Chicago Sun-Times

Beatles’ studio engineer helped create classics

- BY GREGORY KATZ Associated Press

LONDON — Geoff Emerick, the Beatles studio engineer who entered the music business in his mid-teens and by his early 20s had helped make history through his work on such landmark albums as “Revolver” and “Sgt. Pepper’s Lonely Hearts Club Band,” has died. He was 72.

Abbey Road Studios, home to the Beatles and many other recording artists, confirmed the death Wednesday and vowed to ensure that Mr. Emerick’s legacy lives on. Colleague William Zabaleta told Variety that Mr. Emerick collapsed and died Tuesday while they were talking on the phone. He said Mr. Emerick had suffered from heart problems in recent years.

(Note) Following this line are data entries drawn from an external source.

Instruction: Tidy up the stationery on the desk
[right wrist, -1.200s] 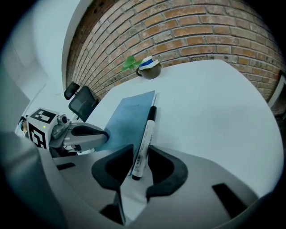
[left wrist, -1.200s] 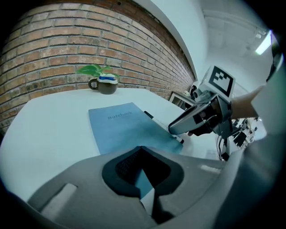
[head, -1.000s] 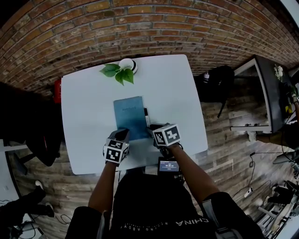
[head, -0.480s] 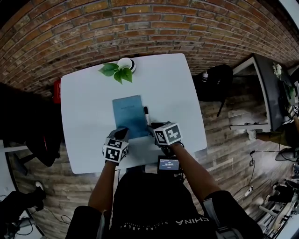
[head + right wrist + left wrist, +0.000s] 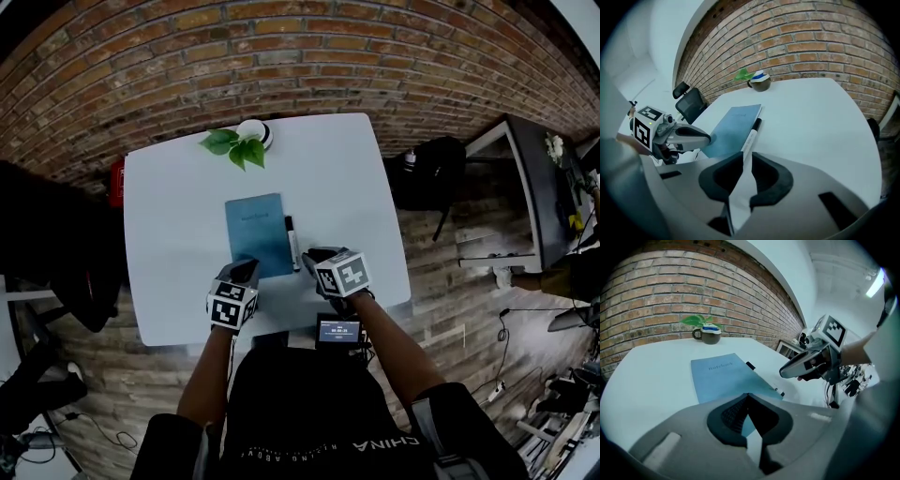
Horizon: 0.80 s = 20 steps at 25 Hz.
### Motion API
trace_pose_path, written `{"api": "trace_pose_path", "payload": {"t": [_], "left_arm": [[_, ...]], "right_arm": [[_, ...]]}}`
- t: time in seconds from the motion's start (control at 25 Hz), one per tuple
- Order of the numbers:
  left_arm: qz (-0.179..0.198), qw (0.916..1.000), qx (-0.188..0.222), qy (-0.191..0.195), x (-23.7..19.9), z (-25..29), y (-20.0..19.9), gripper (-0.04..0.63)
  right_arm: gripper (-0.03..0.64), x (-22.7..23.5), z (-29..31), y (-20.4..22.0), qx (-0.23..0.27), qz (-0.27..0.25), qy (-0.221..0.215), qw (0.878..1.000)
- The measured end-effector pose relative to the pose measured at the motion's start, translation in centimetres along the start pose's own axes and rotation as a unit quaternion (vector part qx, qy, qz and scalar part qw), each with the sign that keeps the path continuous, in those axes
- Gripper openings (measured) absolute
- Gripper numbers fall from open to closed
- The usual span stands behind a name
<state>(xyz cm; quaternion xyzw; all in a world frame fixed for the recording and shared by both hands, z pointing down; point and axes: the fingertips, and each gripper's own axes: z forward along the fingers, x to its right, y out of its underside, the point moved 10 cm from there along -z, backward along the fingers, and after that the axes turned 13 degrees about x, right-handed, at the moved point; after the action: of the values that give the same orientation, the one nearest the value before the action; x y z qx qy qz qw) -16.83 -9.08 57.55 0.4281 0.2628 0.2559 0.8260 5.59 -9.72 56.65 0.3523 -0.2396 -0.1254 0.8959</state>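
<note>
1. At the far left edge of the white surface (image 5: 178, 244) a small red object (image 5: 115, 183) sits against the rim. It is too small to identify.
2. Your left tool (image 5: 246, 272) is in the lower middle of the head view, left of centre. Its jaws are closed together. The tips sit at the near left corner of the notebook. Whether they press on the cover cannot be told.
3. The blue notebook (image 5: 258, 234) lies flat and closed in the middle of the surface, with its long sides running away from you.
4. Above the notebook, at the far edge of the surface by the brick wall (image 5: 281, 56), stands a mug (image 5: 256, 131). Green leaves (image 5: 232, 143) spill out to its lower left.
5. A pen (image 5: 292, 242) lies on the surface just beside the right edge of the notebook, parallel to it. Its black cap is at the far end and its white barrel points toward you.
6. Your right tool (image 5: 309, 255) is in the lower middle, right of centre, just right of the pen's near end. Its jaws have just been closing and now stand a narrow gap apart. In the right gripper view the pen's near end lines up with that gap at the tips, but the pads do not appear to clamp it.
7. Below the right tool, at the near edge, is a small device (image 5: 338, 331) with a lit screen.
</note>
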Motion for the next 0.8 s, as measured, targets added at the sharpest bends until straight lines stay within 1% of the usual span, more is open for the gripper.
{"api": "trace_pose_path", "payload": {"t": [0.16,0.32,0.48,0.8], "left_arm": [[-0.004,0.9999,0.009,-0.011,1.2,-0.1,-0.2,0.011],[-0.008,0.9996,0.014,-0.024,2.9,-0.3,0.1,0.011],[-0.007,0.9991,0.018,-0.039,5.3,-0.3,0.6,0.011],[-0.023,0.9967,0.033,-0.071,11.0,-0.2,1.9,0.011]], "right_arm": [[0.039,0.1,-1.0,0.3,0.012,-0.026,-0.004,1.000],[0.018,0.6,-2.2,0.9,0.023,-0.041,-0.017,0.999],[0.011,1.2,-3.7,1.5,0.031,-0.061,-0.040,0.997],[0.009,2.2,-6.7,3.1,0.036,-0.119,-0.084,0.989]]}}
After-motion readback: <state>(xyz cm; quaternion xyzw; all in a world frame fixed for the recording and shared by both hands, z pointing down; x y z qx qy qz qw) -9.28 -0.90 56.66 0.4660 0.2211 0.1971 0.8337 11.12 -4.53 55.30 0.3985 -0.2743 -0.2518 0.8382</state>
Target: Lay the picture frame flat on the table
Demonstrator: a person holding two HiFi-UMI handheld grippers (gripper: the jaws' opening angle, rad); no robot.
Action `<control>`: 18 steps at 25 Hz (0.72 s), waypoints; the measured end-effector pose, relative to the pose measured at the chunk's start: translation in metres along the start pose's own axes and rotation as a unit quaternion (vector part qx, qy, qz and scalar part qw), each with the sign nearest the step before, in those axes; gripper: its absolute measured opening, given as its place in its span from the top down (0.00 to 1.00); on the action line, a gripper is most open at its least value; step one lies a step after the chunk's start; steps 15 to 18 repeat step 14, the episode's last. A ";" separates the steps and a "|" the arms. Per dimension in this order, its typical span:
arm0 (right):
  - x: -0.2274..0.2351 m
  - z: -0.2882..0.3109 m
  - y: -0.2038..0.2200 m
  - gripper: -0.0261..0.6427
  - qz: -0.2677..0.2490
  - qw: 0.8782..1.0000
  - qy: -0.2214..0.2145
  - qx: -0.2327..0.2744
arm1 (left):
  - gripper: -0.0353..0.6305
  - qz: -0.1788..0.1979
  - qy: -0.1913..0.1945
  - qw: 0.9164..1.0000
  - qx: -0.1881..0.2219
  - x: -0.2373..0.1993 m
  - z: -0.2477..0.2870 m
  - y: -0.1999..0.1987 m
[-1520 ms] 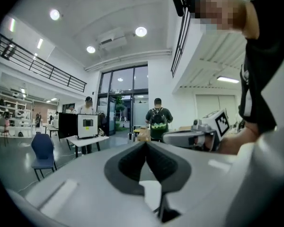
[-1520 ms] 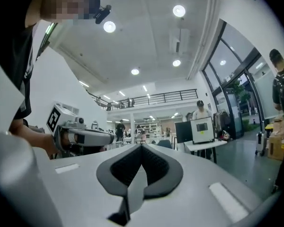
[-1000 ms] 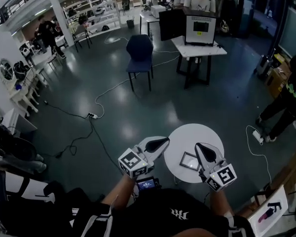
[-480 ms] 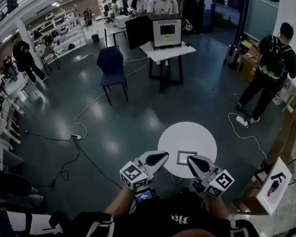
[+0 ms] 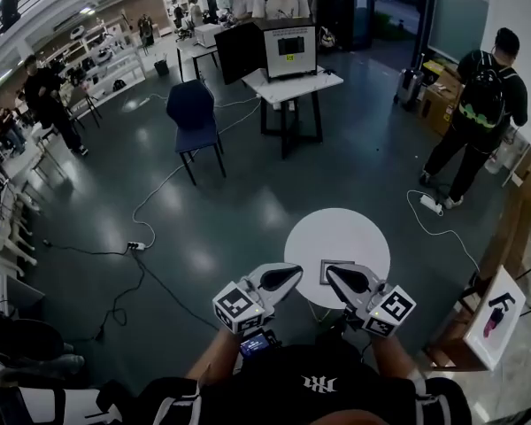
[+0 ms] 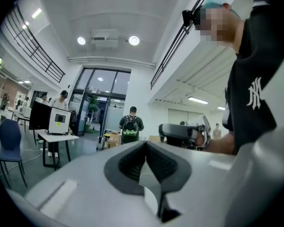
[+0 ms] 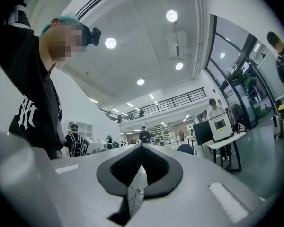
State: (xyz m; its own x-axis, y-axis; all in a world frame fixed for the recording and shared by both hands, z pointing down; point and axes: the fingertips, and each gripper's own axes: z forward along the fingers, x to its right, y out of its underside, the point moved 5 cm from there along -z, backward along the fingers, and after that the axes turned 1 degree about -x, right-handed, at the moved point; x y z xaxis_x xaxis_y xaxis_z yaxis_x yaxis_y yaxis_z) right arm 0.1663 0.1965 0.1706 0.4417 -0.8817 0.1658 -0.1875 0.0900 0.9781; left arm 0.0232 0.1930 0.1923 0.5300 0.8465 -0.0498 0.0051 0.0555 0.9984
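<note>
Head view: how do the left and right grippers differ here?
The left gripper sits at the round table's left edge, mostly over floor; the right gripper is over the table. The left gripper is clear of the picture frame; the right gripper's tip overlaps it in view. Both are shut and empty.

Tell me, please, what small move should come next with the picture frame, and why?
Probably draw both grippers back: the picture frame already seems to lie flat on the round white table, and the left hand-held gripper and right hand-held gripper are shut and empty near it.
</note>
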 end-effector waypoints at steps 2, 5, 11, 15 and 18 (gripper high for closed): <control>-0.001 0.005 0.001 0.96 0.011 1.000 0.001 0.005 | 0.94 0.011 0.008 1.000 -0.009 0.002 -0.002 0.000; -0.006 0.010 0.003 0.96 0.017 1.000 -0.006 0.002 | 0.94 0.004 0.003 1.000 -0.015 -0.002 -0.010 0.004; -0.008 0.016 0.005 0.96 0.015 1.000 0.007 -0.007 | 0.94 -0.003 0.002 1.000 -0.004 -0.007 -0.025 0.003; -0.011 0.020 0.006 0.96 0.020 1.000 0.012 -0.002 | 0.94 0.000 0.018 1.000 -0.004 -0.004 -0.031 0.002; -0.011 0.020 0.006 0.96 0.020 1.000 0.012 -0.002 | 0.94 0.000 0.018 1.000 -0.004 -0.004 -0.031 0.002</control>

Paul McCartney, in an online tribute Wednesday, wrote that Mr. Emerick “had a sense of humor that fitted well with our attitude to work in the studio and was always open to the many new ideas that we threw at him. He grew to understand what we liked to hear and developed all sorts of techniques to achieve this.”

John Lennon’s widow, Yoko Ono, tweeted she was “shocked” by Mr. Emerick’s death.

“He was the best engineer,” Ono wrote. “Not only was he the best engineer, he was very, very kind.”

A London native, Mr. Emerick was on hand during the Beatles’ early EMI sessions as an assistant under lead engineer Norman Smith. He was promoted after Smith left to become a producer in the mid-1960s.

His first album as Beatles engineer was “Revolver,” the 1966 release that marked the band’s full embrace of such effects as backward tape loops and double tracking.

Ringo Starr wrote in a statement, “With him and George Martin they helped us to step up on Revolver. He will be missed.”

Mr. Emerick had other innovation­s on “Sgt. Pepper,” which came out in 1967, including enhancing the sound of Starr’s drums on “A Day In the Life” by loosening the skins and wrapping a microphone in a tea cloth and placing it in a glass container.

Mr. Emerick became frustrated during the recording of the band’s double “White” album in 1968 and briefly quit. He returned for the Beatles’ final studio sessions, for “Abbey Road,” and worked with McCartney on his solo “Band On the Run” album.